Has anyone here ever used it on am empty aquarium to clean it up for use again? 

Thanks.


----------



## Ox Maiden (Nov 23, 2015)

I'd be concerned about it leaching into the silicone. I've always used a 1/9 bleach solution, let it soak for 20 minutes or so and rinsed until there was no longer a smell. I also fill it after, overdose with Prime and let it sit 24 hours to ensure I get all the bleach out then drain and fill for fish.


----------



## lksdrinkerII (Nov 16, 2015)

I wouldnt worry. Plenty of people on this site recommend and seem to use CLR to clean a tank. That and "bar keepers friend" seem to be talked of quite often. I always find that a razor blade and some water work for me though.


----------



## jrill (Nov 20, 2013)

I have. Did not have any problems.

Sent from my XT1585 using Tapatalk


----------



## thedood (May 30, 2015)

I clean my aquarium parts in vinegar. I have a few Bio-Wheels and the spray bars get clogged, vinegar cleans them right up. Works on any lime deposits. Spray it on and let it sit for a bit. Dirt cheap works well no chemicals.


----------



## miogpsrocks (Sep 3, 2015)

jrill said:


> I have.

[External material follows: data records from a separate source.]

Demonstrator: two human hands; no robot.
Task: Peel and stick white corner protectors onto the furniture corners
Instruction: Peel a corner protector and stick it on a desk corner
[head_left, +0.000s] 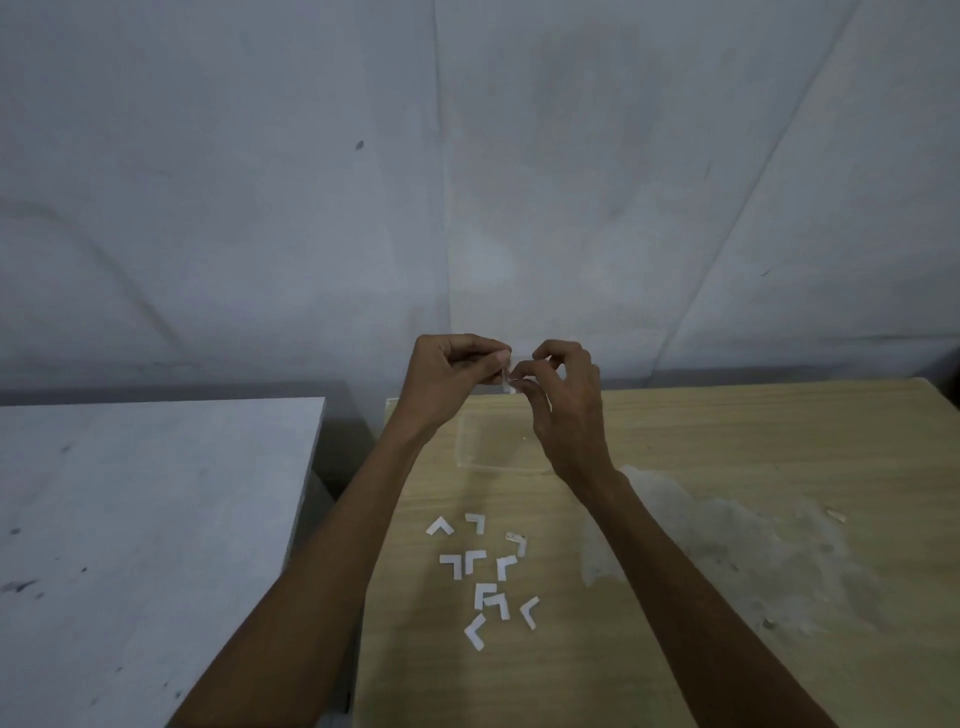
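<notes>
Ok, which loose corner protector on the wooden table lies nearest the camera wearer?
The angled protector lying alone, just nearer than the overlapping pair; all others lie farther away.

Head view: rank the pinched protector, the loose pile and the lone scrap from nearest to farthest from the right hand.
1. Pinched protector: at the right hand fingertips.
2. Loose pile: below, on the wooden table.
3. Lone scrap: far right.

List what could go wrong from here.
1. The white piece, pinched between left hand and right hand near the far edge of the wooden table, could slip and fall behind it.
2. The loose protectors lie near its left edge; a lowered forearm might sweep some off.
</notes>
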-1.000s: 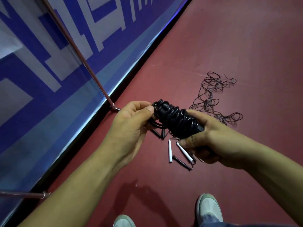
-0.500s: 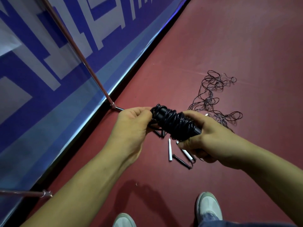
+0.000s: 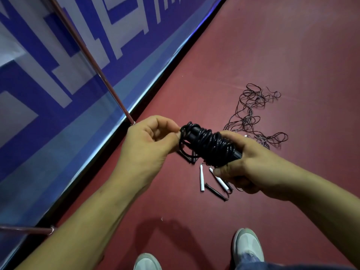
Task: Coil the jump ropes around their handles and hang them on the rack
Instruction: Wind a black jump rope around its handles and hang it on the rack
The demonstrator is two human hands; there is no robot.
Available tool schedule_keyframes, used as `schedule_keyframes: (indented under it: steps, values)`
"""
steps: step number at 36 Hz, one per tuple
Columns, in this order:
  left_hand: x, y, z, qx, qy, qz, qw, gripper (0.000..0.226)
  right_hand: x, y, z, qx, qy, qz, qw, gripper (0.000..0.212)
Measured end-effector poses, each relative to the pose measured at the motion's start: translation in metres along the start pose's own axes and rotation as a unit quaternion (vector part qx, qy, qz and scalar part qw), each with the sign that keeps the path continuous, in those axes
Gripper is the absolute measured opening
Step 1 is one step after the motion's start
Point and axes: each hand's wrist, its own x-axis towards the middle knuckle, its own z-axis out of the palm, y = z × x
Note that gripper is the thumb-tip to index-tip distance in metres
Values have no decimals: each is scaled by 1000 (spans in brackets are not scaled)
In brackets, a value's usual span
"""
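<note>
From the head view, the right hand (image 3: 251,168) holds a black jump rope (image 3: 210,147), coiled thickly round its handles, its grip clenched on the bundle's lower end. The left hand (image 3: 148,145) meets the bundle's other end, its grip pinching a loose loop of cord between thumb and forefinger. Below them on the red floor (image 3: 272,55) lie 2 white handles (image 3: 202,178), a dark handle (image 3: 216,191) and a tangle of thin ropes (image 3: 253,117). A blue banner (image 3: 58,75) with a metal rod (image 3: 93,61) lines the left. 2 pale shoes (image 3: 247,244) show at the bottom.
</note>
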Motion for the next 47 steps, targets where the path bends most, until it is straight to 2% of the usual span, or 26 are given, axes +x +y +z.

Did not have any problems.
> 
> Sent from my XT1585 using Tapatalk


How much did you rinse it afterwards? 

I have sprayed it with a high pressure hose for like 10 minutes, completely filled it up (75 gallon tank), let it sit for a few days, drained out all the water. 

rinsed it out for another 10 minutes, 

Filled it up with 75 gallons of water again and added 1 gallon bleach and let it sit for a day. 

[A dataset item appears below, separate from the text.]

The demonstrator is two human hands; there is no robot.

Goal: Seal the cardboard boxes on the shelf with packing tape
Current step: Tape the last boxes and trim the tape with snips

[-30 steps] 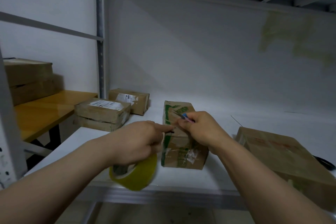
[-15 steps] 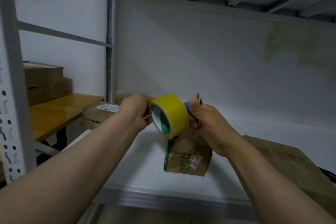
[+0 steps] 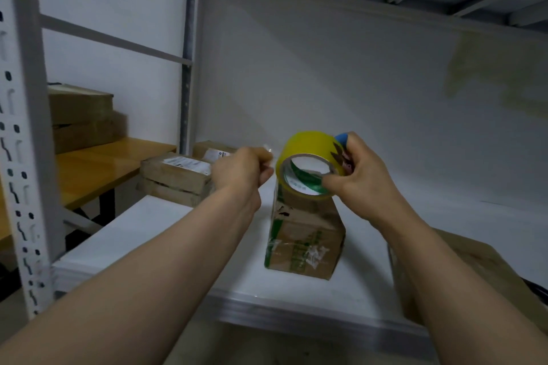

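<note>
My right hand [image 3: 360, 179] grips a yellow packing tape roll [image 3: 308, 163] in the air, thumb inside its core. A blue-tipped tool [image 3: 341, 137] sticks out behind the fingers of the same hand. My left hand [image 3: 241, 167] is just left of the roll, fingers curled, pinching what looks like the clear free end of the tape [image 3: 268, 151]. Below the roll a small cardboard box with green print [image 3: 305, 235] lies on the white shelf [image 3: 166, 234]. Old tape shows on its near face.
A larger cardboard box [image 3: 474, 272] lies at the shelf's right front edge. Two labelled boxes [image 3: 175, 176] sit at the back left. A grey perforated upright [image 3: 26, 139] stands at the left. Beyond it a wooden table [image 3: 98, 166] carries stacked boxes [image 3: 80, 115].
Both hands lifted off the green-printed box. The roll went from my left hand to my right, and my left hand moved away to the left with the tape end.
</note>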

Then I am going to empty it out and rinse it well. 

How much did you have to rinse to ensure that no CLR remained?


----------



## PlantedRich (Jul 21, 2010)

Quote: Filled it up with 75 gallons of water again and added 1 gallon bleach and let it sit for a day. 


I am a big fan of bleach and find it quite good and safe for many jobs to disinfect things but I want to add that it does take some care. At this strong level, a lot of extra care is needed. Not that it will kill fish later but just that this is a very strong mix and that makes it necessary to use extra care about where the bleach water goes. Biggie is to certainly avoid clothing or anything like towels that you might use to dry the tank or equipment. When you dump this high concentration, watch where it is dumped. This level will kill grass, flowers, etc. 

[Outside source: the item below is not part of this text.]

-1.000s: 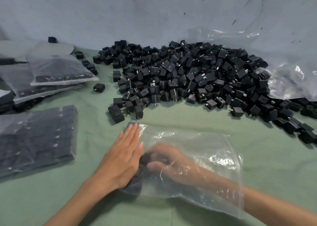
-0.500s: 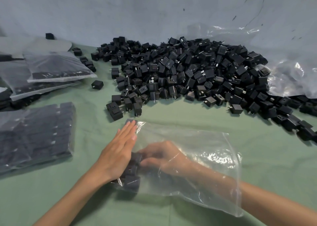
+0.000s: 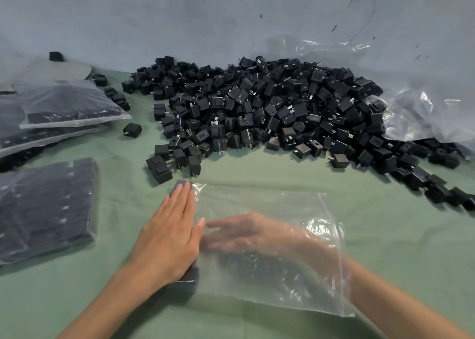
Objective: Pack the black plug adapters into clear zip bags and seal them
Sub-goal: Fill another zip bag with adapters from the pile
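The person's left hand [image 3: 171, 238] lies flat and open, fingers straight and together, pressing down on the left edge of a clear plastic zip bag [image 3: 277, 284] that rests on the green cloth-covered table [image 3: 257, 170]. Under that hand, inside the bag along its left side, sits a row of black cube-shaped plug adapters [image 3: 190, 275]; one end of the row shows just past the fingertips and the other below the heel of the palm.

The right hand [image 3: 244, 233] is inside the bag, the forearm entering through the bag's right edge, where the zip strip runs. Seen through the plastic and somewhat blurred, its fingers look stretched out toward the left hand and the row, with nothing visibly held; its fingertips come close to the left thumb.

Beyond the bag, a large loose pile of black plug adapters [image 3: 257, 107] spreads across the far half of the table and trails off toward the right edge. A single stray black adapter [image 3: 132, 129] lies apart from the pile on its left. A crumpled sheet of clear plastic film [image 3: 424, 112] lies against the pile's right side. On the left, a filled clear bag of neatly rowed adapters [image 3: 46, 205] lies flat, and behind it a stack of more filled clear bags [image 3: 69, 104]. A stained blue-grey wall [image 3: 231, 17] backs the table.
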A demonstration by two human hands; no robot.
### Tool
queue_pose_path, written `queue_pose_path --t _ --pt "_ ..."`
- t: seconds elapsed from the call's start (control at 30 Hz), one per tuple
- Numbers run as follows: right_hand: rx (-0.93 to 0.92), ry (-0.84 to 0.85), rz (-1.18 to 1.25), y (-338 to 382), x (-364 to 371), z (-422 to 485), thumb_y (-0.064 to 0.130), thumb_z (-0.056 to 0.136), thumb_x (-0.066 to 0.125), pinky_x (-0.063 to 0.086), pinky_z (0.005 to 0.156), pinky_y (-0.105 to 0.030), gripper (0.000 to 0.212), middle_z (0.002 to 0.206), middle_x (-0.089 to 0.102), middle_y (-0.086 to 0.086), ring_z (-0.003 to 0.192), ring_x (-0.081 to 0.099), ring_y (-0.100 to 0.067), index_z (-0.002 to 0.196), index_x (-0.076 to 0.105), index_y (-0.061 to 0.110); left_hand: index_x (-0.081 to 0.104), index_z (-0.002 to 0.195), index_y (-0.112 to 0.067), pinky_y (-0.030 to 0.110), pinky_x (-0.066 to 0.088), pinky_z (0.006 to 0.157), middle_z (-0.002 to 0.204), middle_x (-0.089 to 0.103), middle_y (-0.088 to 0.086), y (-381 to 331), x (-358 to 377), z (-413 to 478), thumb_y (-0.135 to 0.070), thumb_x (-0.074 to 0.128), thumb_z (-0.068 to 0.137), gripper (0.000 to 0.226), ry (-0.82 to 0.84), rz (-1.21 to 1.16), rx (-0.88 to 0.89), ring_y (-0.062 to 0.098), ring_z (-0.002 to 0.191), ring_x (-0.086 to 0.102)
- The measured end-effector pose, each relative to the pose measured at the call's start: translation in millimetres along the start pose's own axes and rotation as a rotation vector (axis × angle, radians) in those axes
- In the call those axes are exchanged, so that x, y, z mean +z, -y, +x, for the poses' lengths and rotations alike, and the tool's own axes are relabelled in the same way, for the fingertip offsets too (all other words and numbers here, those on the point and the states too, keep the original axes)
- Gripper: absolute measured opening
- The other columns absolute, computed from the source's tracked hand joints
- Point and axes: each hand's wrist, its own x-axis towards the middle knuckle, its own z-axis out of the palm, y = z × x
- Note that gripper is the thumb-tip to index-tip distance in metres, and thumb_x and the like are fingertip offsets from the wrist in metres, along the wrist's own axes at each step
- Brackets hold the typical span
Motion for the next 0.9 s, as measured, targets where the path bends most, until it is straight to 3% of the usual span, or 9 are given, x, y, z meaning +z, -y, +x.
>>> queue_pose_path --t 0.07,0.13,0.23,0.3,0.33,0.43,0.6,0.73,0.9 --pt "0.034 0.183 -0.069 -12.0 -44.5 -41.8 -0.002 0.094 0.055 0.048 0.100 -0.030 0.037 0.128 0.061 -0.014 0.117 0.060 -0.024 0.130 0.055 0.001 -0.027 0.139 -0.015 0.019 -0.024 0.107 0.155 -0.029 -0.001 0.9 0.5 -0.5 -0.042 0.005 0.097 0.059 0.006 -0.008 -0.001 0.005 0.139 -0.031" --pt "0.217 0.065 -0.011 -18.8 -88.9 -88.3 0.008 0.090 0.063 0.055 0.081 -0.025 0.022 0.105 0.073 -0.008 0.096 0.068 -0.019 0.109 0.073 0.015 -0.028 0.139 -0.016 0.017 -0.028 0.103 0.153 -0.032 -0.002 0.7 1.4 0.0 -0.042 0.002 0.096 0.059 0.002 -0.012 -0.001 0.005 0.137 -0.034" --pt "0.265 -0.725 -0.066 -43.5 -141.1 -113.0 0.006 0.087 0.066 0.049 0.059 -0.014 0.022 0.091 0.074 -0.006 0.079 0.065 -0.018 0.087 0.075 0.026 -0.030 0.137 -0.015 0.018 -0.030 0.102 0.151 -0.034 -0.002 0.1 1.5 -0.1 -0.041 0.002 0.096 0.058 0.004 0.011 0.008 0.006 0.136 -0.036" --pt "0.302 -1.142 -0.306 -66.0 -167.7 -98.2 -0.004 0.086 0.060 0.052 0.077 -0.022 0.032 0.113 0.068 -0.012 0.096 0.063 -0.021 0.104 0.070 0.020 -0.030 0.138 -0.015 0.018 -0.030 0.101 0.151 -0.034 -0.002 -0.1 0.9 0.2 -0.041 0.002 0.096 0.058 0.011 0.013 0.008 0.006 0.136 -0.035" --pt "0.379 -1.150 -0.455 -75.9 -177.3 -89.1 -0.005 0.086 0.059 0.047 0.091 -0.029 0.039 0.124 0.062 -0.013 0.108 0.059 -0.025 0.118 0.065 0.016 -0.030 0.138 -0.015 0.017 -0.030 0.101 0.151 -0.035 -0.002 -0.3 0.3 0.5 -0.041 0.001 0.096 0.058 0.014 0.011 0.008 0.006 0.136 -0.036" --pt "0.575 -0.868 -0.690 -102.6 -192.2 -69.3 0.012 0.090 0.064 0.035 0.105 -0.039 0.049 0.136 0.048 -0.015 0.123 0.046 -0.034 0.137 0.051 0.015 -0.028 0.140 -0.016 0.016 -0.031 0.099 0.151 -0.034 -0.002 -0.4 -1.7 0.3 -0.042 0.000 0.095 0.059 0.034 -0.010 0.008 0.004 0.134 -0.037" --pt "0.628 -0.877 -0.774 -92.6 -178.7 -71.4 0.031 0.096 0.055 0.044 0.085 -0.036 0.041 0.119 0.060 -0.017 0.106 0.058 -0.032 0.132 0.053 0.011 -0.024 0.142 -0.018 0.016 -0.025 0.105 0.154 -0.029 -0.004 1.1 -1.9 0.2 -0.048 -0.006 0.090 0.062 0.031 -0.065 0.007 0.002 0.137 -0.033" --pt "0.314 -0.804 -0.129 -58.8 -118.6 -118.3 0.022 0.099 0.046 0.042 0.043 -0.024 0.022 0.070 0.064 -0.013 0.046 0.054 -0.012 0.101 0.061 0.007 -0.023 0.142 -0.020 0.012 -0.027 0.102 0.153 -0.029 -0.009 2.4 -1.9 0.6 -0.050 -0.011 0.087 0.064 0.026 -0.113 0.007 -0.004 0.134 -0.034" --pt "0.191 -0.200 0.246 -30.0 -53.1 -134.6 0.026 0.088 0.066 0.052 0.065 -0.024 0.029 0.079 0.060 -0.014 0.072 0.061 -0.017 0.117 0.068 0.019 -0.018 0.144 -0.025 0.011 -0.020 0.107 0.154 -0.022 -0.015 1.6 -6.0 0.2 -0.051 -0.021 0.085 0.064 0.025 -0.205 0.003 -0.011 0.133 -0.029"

I find a cup or even two in 75 gallons is okay but a full gallon runs over into tooo much for me to feel good about it. Like fire or water, they are good stuff for the right use but all three need to be used with some care.


----------



## miogpsrocks (Sep 3, 2015)

PlantedRich said:


> Quote: Filled it up with 75 gallons of water again and added 1 gallon bleach and let it sit for a day.
> 
> 
> I am a big fan of bleach and find it quite good and safe for many jobs to disinfect things but I want to add that it does take some care. At this strong level, a lot of extra care is needed. Not that it will kill fish later but just that this is a very strong mix and that makes it necessary to use extra care about where the bleach water goes. Biggie is to certainly avoid clothing or anything like towels that you might use to dry the tank or equipment. When you dump this high concentration, watch where it is dumped. This level will kill grass, flowers, etc.
> ...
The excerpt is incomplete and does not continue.